CubeSats are space age hitchhikers, miniature spacecraft that fly into orbit aboard rockets whose primary payloads are full-size satellites. Measuring about 10 centimeters on each side and weighing less than 1.5 kilograms, CubeSats often ride for free. And, like their human counterparts on Earth, they are often dropped off short of where they want to go.

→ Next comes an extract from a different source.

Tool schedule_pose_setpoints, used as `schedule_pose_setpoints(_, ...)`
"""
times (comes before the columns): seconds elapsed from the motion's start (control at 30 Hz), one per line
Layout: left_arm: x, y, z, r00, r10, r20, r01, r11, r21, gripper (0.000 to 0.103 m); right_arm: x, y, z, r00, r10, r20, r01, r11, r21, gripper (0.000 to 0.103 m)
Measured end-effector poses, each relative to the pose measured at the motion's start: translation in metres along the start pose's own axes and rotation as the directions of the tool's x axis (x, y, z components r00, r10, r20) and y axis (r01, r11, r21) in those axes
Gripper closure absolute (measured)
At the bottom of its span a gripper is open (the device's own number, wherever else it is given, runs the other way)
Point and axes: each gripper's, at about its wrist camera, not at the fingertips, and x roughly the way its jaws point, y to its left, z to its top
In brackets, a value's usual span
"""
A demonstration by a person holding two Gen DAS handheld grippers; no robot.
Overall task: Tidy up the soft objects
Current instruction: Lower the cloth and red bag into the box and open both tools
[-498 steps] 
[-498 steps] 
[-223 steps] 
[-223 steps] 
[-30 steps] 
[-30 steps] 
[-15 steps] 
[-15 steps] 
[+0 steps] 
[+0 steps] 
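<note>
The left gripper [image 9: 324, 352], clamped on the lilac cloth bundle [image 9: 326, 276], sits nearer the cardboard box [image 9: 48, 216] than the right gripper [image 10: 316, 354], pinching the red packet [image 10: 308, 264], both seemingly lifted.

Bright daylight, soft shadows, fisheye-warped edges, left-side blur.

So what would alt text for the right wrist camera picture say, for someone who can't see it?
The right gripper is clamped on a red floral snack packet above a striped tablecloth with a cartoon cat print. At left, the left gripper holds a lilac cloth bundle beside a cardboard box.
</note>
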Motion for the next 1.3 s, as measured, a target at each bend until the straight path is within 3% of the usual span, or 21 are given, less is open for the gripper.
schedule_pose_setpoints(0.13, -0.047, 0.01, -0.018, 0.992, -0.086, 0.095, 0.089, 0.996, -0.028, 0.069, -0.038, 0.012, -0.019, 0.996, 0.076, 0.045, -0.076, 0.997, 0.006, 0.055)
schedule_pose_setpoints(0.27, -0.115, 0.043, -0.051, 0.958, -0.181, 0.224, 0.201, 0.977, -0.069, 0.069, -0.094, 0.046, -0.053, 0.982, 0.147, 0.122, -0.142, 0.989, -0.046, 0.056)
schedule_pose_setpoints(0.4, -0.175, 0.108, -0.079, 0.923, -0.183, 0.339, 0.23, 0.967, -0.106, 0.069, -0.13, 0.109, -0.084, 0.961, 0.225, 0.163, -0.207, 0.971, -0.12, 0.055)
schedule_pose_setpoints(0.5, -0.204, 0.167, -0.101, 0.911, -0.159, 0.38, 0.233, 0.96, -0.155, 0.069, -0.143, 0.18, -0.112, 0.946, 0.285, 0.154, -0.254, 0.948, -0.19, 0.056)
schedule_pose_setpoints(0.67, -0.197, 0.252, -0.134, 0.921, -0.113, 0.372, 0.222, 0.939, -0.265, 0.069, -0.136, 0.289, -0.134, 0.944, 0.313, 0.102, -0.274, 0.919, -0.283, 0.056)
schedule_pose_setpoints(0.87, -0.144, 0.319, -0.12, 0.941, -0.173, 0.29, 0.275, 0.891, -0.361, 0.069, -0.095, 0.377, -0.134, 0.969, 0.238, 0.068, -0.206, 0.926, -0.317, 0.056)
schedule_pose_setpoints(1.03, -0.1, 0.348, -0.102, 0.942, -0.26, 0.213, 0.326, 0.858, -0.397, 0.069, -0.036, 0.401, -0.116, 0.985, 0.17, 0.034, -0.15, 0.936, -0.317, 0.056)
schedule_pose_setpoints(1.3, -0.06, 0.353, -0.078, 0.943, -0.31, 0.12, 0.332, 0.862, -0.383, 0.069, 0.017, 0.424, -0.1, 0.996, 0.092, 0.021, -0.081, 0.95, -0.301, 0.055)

Because beggars can’t be choosers, CubeSats—which could perform tasks as varied as monitoring disasters and repairing orbiting structures—must use their own propulsion systems to get to their destinations; to make the adjustments needed to stay there or go to another location; or even to reach escape velocity and travel to interplanetary space.

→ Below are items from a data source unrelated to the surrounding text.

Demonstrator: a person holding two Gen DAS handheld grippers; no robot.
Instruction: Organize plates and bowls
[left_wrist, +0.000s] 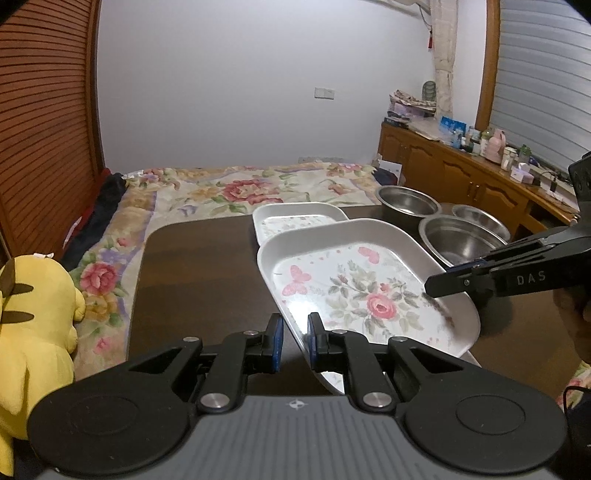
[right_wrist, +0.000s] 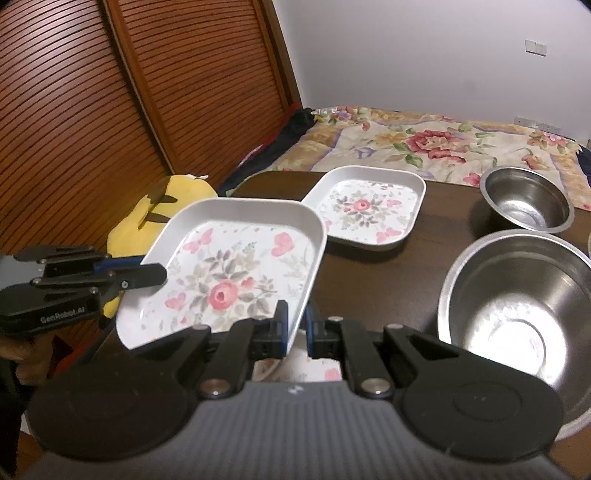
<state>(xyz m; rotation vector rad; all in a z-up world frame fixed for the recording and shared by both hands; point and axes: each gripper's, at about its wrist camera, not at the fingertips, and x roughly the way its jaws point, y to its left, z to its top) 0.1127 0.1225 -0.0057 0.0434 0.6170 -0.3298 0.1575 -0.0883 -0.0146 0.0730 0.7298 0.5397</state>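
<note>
A square white plate with a rose pattern (left_wrist: 354, 295) (right_wrist: 229, 280) is held tilted above the dark table. My left gripper (left_wrist: 295, 332) (right_wrist: 147, 271) is shut on its left rim. My right gripper (right_wrist: 297, 325) (left_wrist: 443, 280) is shut on its opposite rim. A second floral plate (left_wrist: 291, 221) (right_wrist: 369, 210) lies flat on the table behind it. A third floral plate (right_wrist: 295, 369) lies under the held one, mostly hidden. Three steel bowls (left_wrist: 406, 201) (left_wrist: 461, 240) (left_wrist: 480, 218) stand at the right; two show in the right wrist view (right_wrist: 526, 201) (right_wrist: 517, 306).
The dark brown table (left_wrist: 199, 280) (right_wrist: 369, 280) stands against a bed with a floral cover (left_wrist: 240, 188). A yellow plush toy (left_wrist: 33, 325) (right_wrist: 162, 214) lies left of the table. A wooden slatted wardrobe (right_wrist: 110, 110) stands at left, a cluttered wooden cabinet (left_wrist: 461, 170) at right.
</note>
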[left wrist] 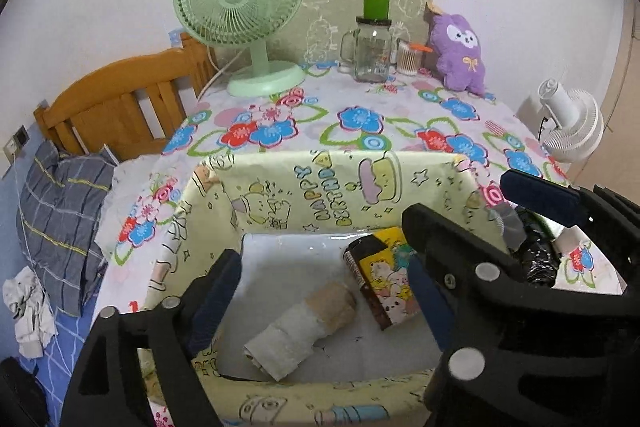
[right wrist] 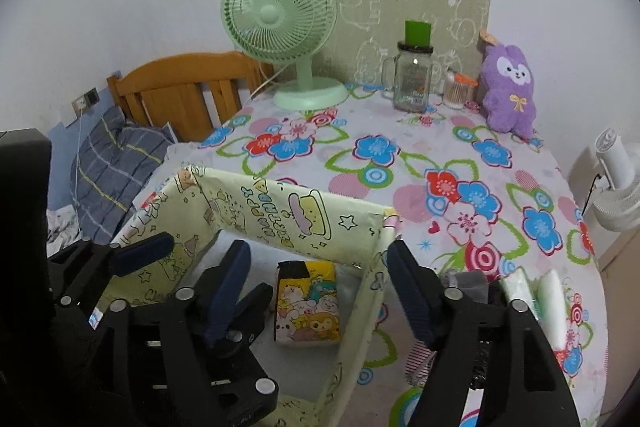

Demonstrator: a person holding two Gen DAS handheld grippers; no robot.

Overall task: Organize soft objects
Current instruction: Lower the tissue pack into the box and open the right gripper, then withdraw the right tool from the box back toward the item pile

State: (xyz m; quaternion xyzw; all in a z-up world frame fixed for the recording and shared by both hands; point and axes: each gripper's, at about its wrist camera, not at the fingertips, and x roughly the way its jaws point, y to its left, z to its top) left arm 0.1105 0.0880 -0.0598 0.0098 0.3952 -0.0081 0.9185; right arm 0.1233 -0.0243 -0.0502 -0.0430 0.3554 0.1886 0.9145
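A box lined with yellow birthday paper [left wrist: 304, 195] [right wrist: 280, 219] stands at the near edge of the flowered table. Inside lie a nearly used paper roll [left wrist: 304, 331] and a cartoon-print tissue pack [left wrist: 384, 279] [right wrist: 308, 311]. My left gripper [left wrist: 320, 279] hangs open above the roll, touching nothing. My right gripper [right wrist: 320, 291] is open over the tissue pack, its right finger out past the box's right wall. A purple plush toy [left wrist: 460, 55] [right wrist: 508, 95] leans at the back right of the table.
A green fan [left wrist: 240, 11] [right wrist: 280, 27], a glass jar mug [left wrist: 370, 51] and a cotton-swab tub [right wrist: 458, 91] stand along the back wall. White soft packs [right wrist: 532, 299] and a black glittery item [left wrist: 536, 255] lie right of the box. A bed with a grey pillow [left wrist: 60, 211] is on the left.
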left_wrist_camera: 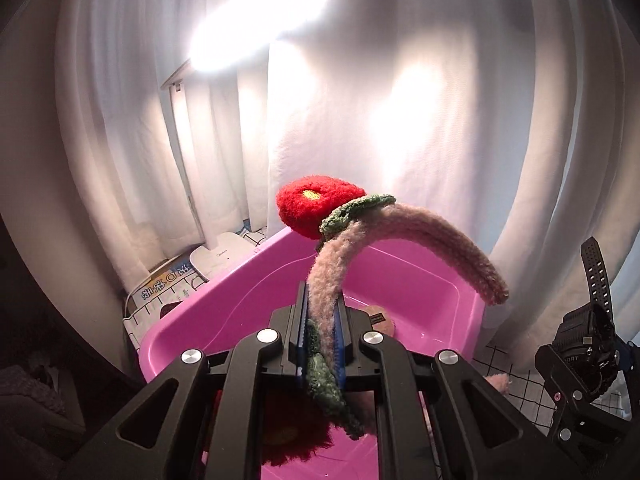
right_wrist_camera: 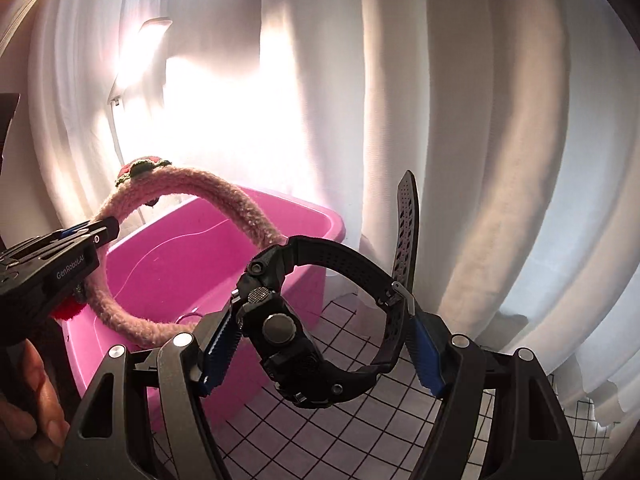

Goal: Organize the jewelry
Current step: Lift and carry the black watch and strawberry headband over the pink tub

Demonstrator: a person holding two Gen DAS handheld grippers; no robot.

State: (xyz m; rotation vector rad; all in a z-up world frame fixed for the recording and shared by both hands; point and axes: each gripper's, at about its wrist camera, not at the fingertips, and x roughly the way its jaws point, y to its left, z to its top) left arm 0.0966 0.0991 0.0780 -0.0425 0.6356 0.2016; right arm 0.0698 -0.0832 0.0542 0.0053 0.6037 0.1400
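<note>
My left gripper point(left_wrist_camera: 322, 308) is shut on a fuzzy pink headband point(left_wrist_camera: 440, 240) with a red crochet flower point(left_wrist_camera: 316, 204) and green leaves. The band arches up over a pink plastic bin point(left_wrist_camera: 240, 280). A second red flower point(left_wrist_camera: 288, 440) hangs below the fingers. In the right wrist view my right gripper point(right_wrist_camera: 324, 320) holds a black sport watch point(right_wrist_camera: 280, 332) across its buckled strap loop, with the blue pads point(right_wrist_camera: 218, 348) pressing on both sides. The loose strap end sticks up. The left gripper point(right_wrist_camera: 106, 228) with the headband point(right_wrist_camera: 224, 196) is at the left of that view, over the bin point(right_wrist_camera: 180, 264).
A white desk lamp stands behind the bin, with its base point(left_wrist_camera: 224, 256) on the table and its head glaring above. White curtains close the back. A grid-patterned cloth point(right_wrist_camera: 340, 420) covers the table. A small brownish item point(left_wrist_camera: 380, 318) lies inside the bin. A hand point(right_wrist_camera: 36, 400) shows at lower left.
</note>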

Paulo Lozano and his team at MIT’s Space Propulsion Lab have developed a unique kind of rocket engine for these microsatellites. Dubbed the ion electrospray propulsion system, the electric engine fires tiny streams of ions that push these mini-spacecraft into desired orbits and keep them there.

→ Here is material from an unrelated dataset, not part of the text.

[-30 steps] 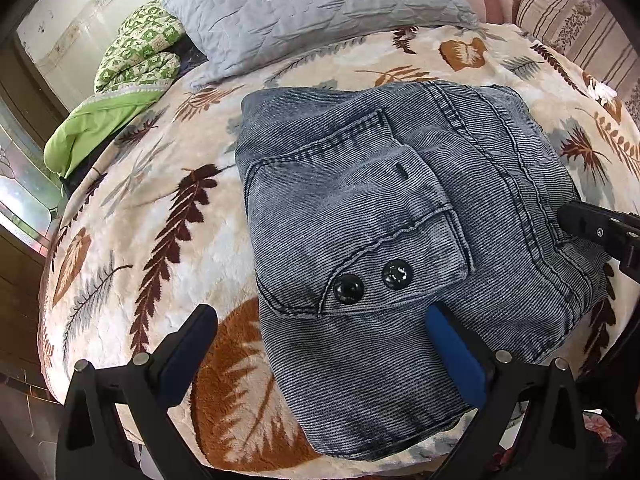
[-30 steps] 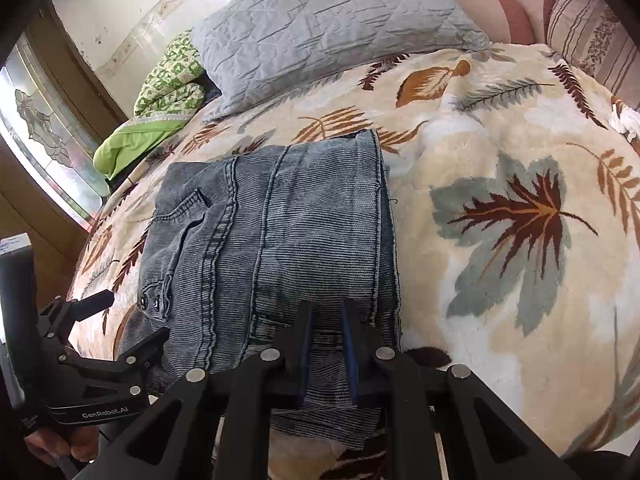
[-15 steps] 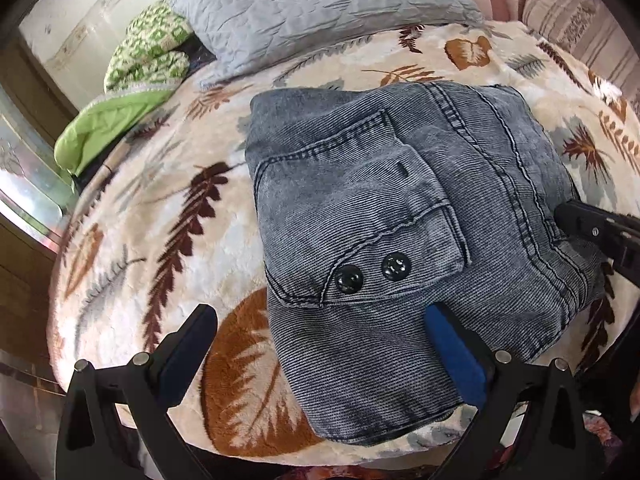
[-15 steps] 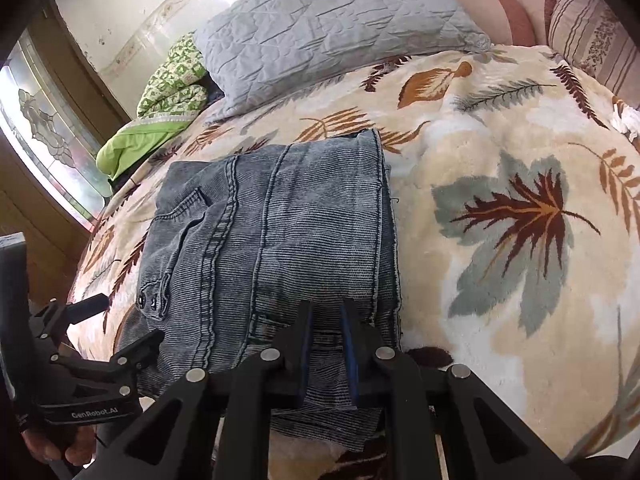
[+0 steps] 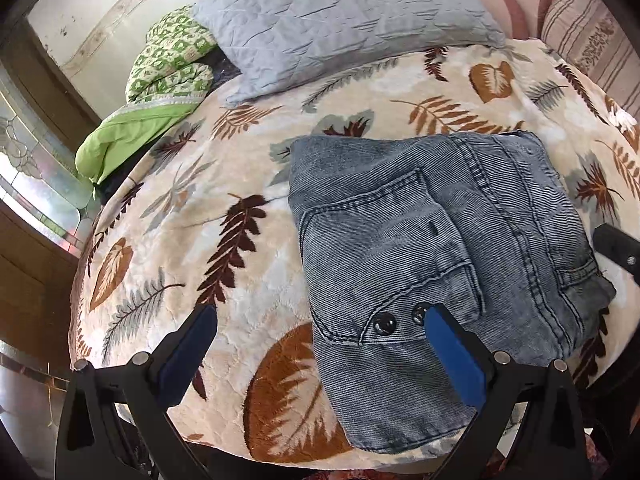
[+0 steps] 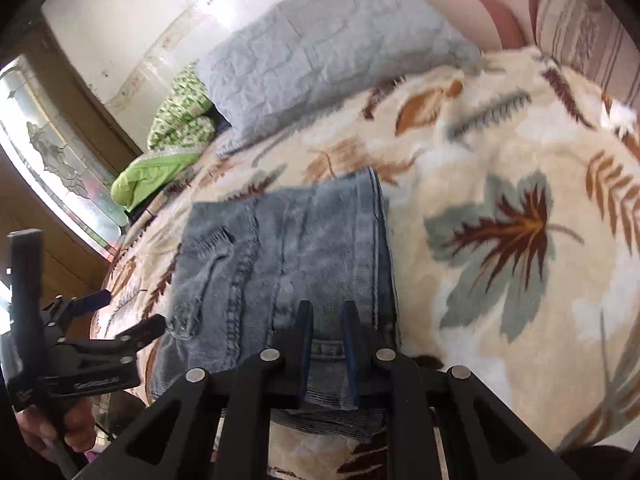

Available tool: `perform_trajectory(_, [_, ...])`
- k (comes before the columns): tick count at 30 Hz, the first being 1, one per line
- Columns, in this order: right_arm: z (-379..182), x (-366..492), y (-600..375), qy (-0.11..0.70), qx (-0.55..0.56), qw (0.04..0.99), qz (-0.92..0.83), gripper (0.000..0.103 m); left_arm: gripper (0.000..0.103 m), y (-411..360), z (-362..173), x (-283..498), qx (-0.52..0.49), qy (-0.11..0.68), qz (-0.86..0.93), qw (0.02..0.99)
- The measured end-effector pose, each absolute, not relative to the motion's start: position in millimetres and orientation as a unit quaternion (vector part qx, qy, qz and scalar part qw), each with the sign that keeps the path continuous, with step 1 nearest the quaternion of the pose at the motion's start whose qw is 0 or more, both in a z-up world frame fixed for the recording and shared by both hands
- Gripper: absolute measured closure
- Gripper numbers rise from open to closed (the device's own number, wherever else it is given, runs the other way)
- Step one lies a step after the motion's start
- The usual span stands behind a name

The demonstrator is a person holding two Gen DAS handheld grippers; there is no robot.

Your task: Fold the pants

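Both views show more of the bed than a second ago: the grippers have lifted away from the folded jeans (image 5: 436,256), which lie square on the leaf-print blanket (image 5: 224,248). The left gripper (image 5: 320,354) stands wide open and empty. The right gripper (image 6: 326,354) is nearly closed, apparently gripping nothing. The fold looks done.

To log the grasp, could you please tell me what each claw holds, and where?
Left claw is open, holding nothing. Right claw is nearly shut over the near edge of the folded pants; whether it pinches the denim cannot be told.
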State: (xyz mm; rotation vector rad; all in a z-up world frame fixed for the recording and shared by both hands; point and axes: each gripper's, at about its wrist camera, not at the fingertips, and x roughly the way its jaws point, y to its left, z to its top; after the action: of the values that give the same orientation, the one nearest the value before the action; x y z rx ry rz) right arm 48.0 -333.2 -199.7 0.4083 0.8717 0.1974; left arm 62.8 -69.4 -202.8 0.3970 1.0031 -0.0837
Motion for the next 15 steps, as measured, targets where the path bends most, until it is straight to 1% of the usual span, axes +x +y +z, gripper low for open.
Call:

Using semiconductor manufacturing technology, Lozano’s team creates chip-sized thruster modules that measure only 10 x 10 x 2.5 mm and could comfortably fit on a dime. An engine that controls yaw or pitch might use four modules, while a main propulsion engine would house many more, depending on the amount of thrust required.

The thruster modules themselves consist of an array of hundreds of small volcano-like cones called emitters. Instead of burning chemical fuels, they accelerate ions out of openings so small, their diameters are measured in nanometers and their thrust in nanonewtons.

“If you take a mosquito, cut off its antenna and divide it into maybe 50 sections—one of those sections would be a nanonewton in weight,” Lozano said.

Because a pound of thrust translates into 4.8 billion nanonewtons, it would take about a million billion ion engines to produce the thrust of just one of the five rocket engines on the first stage of the Saturn V moon rocket.

Yet, given enough modules firing over a long enough time, an ion engine will vault a CubeSat from a low earth orbit (2,000 km or lower) into a 36,000 km geosynchronous orbit, or even beyond the clutches of Earth’s gravitation and onto the moon or other planets. It can do it with only 150 g of fuel and still leave 70-90 percent of the CubeSat free for critical sensors and electronics.

No other propulsion system comes close.

The Anti-Rocket

For conventional space rockets to escape Earth’s gravity, they have to generate a lot of thrust and burn a lot of fuel. A rocket that relies on chemical combustion must carry 20 to 40 times more fuel than the weight of the payload. Starting from a launchpad, it will burn through that fuel in minutes to reach escape velocity, just over 40,000 km per hour.

Lozano developed his electrospray engines for spacecraft that are already in orbit and that no longer have to do that type of heavy lifting. They can travel and maneuver with far less thrust.

In fact, ion engines use fuel so parsimoniously that they can fire for prolonged periods, shut down, and then fire repeatedly without fully depleting their reserves. The thrusters accelerate ions to many times the velocity of a chemical rocket’s exhaust, producing more thrust than might be expected from such a small stream of ions. As long as time is not an object, firing long bursts of high-speed ions provides all the thrust needed to accelerate CubeSats into higher orbits and beyond.

While rocket scientists typically describe engines as “firing,” this is misleading. “Firing” is to ion propulsion what “filming” is to digital videos. Electrospray engines do not ignite. They have neither the bell-shaped nozzle that characterizes rocket engines, nor the valves, regulators, and pumps.

Instead, ion engines use passive capillary action to wick propellant—an ionic liquid such as a salt solution—from a plastic holding tank through a porous substrate and up to the cone emitters. There are no moving parts. Since ionic liquids already contain ions, there is no need for a reaction chamber to ionize particles.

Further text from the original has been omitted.